Return the data that follows exactly. Include every line.

----- Data

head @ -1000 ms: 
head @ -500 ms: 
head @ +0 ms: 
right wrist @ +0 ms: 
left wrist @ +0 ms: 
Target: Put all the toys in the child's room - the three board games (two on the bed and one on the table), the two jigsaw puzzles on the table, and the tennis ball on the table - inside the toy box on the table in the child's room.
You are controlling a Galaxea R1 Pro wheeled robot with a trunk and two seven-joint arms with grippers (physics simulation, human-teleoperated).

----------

Answer space:
head @ -1000 ms: 
head @ -500 ms: 
head @ +0 ms: 
right wrist @ +0 ms: 
left wrist @ +0 ms: 
Target: Put all the toys in the child's room - the three board games (two on the bed and one on the table), the two jigsaw puzzles on the table, and the tennis ball on the table - inside the toy box on the table in the child's room.
You are controlling a Galaxea R1 Pro wheeled robot with a trunk and two seven-joint arms with grippers (physics simulation, human-teleoperated).

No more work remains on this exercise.